### Exercise brief
For the data below, give again exactly the lines from the one containing "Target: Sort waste" through the one containing "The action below", both ends included, and no others.

### Listed entries
++++

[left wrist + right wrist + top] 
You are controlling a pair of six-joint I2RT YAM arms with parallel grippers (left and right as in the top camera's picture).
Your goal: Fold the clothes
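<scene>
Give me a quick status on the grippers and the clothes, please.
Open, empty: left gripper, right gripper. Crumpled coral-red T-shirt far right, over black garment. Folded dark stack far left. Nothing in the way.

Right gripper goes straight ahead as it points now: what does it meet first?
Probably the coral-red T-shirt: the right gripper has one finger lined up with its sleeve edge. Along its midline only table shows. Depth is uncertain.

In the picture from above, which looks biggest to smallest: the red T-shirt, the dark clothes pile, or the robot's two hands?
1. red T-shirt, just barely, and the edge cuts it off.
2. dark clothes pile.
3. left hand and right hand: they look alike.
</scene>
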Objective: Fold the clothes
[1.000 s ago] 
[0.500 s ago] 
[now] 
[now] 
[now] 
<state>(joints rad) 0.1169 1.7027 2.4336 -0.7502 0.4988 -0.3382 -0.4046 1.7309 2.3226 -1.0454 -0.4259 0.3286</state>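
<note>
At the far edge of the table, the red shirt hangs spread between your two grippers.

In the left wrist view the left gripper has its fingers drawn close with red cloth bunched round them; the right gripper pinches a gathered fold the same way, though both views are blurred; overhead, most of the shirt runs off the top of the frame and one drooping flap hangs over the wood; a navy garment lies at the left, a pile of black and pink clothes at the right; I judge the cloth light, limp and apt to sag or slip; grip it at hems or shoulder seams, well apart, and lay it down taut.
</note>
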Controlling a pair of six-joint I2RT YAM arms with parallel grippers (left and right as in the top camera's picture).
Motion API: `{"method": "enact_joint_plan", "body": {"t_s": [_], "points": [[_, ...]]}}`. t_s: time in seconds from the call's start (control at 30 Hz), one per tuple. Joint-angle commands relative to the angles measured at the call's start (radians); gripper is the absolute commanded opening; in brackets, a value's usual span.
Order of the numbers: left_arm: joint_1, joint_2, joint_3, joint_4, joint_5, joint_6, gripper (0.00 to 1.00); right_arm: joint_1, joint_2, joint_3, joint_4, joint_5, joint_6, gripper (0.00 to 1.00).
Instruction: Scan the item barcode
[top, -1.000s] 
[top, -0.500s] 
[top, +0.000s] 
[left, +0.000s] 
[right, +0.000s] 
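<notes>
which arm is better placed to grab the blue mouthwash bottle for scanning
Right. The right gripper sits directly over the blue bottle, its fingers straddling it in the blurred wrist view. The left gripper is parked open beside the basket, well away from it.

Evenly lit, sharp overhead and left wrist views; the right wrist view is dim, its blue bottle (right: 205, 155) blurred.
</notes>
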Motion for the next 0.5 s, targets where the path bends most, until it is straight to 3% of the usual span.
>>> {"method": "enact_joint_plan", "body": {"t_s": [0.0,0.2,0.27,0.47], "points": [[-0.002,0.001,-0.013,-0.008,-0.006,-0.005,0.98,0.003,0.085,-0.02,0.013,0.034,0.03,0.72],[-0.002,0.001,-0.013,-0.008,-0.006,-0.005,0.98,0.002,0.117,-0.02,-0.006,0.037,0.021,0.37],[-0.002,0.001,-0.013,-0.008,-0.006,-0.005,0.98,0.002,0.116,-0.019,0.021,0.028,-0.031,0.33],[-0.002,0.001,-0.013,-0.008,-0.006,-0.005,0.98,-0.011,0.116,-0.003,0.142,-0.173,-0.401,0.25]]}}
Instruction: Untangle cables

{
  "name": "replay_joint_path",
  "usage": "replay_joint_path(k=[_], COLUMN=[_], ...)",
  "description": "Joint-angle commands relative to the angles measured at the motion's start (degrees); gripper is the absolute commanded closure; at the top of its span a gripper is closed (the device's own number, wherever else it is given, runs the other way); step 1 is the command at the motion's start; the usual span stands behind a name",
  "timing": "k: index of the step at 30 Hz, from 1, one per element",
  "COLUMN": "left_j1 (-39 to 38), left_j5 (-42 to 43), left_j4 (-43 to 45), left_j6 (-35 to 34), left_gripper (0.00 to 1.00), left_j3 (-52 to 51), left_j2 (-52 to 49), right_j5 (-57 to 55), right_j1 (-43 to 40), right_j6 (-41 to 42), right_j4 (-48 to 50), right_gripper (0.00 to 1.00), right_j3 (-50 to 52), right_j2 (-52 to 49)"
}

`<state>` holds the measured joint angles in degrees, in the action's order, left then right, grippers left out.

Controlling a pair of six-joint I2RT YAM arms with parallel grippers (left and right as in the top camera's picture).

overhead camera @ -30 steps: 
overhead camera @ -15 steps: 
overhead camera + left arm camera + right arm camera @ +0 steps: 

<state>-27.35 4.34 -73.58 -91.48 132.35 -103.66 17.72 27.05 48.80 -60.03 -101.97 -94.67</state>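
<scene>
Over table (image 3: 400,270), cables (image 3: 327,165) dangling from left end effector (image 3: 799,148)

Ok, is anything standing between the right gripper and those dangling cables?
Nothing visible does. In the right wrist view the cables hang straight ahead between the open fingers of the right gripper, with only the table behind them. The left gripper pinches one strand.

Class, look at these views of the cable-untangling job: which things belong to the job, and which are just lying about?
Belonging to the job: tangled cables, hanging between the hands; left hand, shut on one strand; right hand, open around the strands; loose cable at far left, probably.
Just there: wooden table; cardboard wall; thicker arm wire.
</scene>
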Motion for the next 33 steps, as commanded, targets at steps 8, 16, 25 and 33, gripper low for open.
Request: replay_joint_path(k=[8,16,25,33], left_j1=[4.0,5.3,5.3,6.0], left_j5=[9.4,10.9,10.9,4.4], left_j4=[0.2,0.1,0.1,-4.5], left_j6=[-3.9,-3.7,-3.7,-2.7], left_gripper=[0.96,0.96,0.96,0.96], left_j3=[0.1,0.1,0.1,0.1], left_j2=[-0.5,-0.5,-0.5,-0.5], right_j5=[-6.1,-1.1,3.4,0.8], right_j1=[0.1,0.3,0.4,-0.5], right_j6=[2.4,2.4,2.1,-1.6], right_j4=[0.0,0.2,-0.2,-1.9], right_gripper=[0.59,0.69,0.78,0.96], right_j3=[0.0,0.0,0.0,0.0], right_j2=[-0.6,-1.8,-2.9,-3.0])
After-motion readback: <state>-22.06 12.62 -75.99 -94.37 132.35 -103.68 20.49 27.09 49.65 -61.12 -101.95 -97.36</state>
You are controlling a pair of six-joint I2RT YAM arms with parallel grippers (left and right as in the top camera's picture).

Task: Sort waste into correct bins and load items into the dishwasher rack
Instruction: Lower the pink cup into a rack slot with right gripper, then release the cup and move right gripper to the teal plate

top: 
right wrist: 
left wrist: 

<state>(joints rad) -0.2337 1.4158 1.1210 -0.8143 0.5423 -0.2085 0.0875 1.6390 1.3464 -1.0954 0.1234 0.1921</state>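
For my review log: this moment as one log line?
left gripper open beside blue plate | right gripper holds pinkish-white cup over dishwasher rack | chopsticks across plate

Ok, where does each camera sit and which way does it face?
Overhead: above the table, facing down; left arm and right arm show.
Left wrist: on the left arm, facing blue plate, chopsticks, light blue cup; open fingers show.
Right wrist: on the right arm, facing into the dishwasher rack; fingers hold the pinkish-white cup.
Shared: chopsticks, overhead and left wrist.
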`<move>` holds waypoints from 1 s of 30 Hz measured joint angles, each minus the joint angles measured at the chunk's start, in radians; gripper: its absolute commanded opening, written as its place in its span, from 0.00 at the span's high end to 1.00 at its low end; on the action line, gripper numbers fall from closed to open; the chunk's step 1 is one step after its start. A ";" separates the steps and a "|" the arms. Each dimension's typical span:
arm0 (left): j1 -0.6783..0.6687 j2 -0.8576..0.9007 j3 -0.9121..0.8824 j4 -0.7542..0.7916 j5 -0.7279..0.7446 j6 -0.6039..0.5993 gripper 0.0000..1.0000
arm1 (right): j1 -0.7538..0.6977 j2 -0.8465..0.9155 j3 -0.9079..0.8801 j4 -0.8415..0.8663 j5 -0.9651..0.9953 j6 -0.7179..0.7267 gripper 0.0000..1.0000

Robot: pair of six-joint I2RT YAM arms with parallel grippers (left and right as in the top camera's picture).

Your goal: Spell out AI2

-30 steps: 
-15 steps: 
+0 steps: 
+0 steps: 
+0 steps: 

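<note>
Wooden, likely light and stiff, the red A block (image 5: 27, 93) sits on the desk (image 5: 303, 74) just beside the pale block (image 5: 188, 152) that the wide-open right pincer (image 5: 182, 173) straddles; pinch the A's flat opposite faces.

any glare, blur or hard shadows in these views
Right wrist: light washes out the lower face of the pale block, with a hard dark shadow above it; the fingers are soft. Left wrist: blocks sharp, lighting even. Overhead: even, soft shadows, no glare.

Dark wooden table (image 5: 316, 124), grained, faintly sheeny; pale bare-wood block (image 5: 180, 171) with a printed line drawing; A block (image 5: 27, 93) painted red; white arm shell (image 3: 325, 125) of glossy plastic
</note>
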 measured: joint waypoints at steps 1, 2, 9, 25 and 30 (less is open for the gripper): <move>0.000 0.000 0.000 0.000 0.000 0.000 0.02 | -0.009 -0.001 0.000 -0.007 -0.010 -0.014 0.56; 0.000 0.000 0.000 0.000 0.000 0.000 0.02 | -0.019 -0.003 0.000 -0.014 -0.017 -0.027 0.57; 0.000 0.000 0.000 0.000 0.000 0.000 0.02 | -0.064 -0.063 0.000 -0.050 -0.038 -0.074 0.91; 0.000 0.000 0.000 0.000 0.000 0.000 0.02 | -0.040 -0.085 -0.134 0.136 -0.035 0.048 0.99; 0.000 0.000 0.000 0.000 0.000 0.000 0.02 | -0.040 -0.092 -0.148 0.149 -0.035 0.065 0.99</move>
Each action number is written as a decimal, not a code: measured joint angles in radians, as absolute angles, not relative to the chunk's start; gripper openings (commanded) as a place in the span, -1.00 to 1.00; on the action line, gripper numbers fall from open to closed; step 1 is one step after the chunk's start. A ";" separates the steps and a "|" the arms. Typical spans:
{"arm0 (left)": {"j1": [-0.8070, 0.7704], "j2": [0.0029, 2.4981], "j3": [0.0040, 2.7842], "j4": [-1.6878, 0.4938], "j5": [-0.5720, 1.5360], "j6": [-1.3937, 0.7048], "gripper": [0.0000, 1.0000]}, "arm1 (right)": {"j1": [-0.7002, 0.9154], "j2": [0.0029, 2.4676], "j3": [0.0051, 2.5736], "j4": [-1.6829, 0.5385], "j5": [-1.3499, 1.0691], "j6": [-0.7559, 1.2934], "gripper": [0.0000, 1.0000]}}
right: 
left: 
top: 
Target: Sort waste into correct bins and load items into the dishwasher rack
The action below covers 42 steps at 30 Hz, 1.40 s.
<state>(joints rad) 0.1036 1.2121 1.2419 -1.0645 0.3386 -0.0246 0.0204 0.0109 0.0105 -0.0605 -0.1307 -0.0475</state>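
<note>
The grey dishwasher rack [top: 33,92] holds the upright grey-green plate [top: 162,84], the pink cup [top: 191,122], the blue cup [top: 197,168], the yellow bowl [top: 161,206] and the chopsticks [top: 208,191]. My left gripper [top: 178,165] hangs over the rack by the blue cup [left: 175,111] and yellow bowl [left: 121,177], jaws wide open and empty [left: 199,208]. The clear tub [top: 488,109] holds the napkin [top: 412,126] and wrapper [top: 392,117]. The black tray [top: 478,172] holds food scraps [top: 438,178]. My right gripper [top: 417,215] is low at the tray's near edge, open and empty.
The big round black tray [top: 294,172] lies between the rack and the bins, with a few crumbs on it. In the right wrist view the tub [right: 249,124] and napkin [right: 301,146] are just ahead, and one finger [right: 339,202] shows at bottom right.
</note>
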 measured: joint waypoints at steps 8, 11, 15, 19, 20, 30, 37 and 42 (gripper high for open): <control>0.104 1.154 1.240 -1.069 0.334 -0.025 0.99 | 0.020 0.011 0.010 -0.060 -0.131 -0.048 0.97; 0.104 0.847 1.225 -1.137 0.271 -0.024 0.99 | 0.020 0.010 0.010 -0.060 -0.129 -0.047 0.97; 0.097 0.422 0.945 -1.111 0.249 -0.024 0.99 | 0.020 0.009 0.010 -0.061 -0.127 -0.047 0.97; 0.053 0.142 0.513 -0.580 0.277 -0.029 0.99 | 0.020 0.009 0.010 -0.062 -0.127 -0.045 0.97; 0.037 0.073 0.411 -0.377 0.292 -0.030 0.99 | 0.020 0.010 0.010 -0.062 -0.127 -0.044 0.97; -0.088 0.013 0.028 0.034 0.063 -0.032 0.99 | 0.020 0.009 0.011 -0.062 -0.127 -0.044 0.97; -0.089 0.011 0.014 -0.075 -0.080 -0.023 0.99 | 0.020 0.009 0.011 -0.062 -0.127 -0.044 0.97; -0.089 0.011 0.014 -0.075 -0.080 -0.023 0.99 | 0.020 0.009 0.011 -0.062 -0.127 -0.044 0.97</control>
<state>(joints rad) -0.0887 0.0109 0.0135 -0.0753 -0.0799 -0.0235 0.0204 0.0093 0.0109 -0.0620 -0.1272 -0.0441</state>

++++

### Result of the task
Target: Sort waste into correct bins and load items into the dishwasher rack
The action below covers 42 steps at 30 Hz, 1.40 s.

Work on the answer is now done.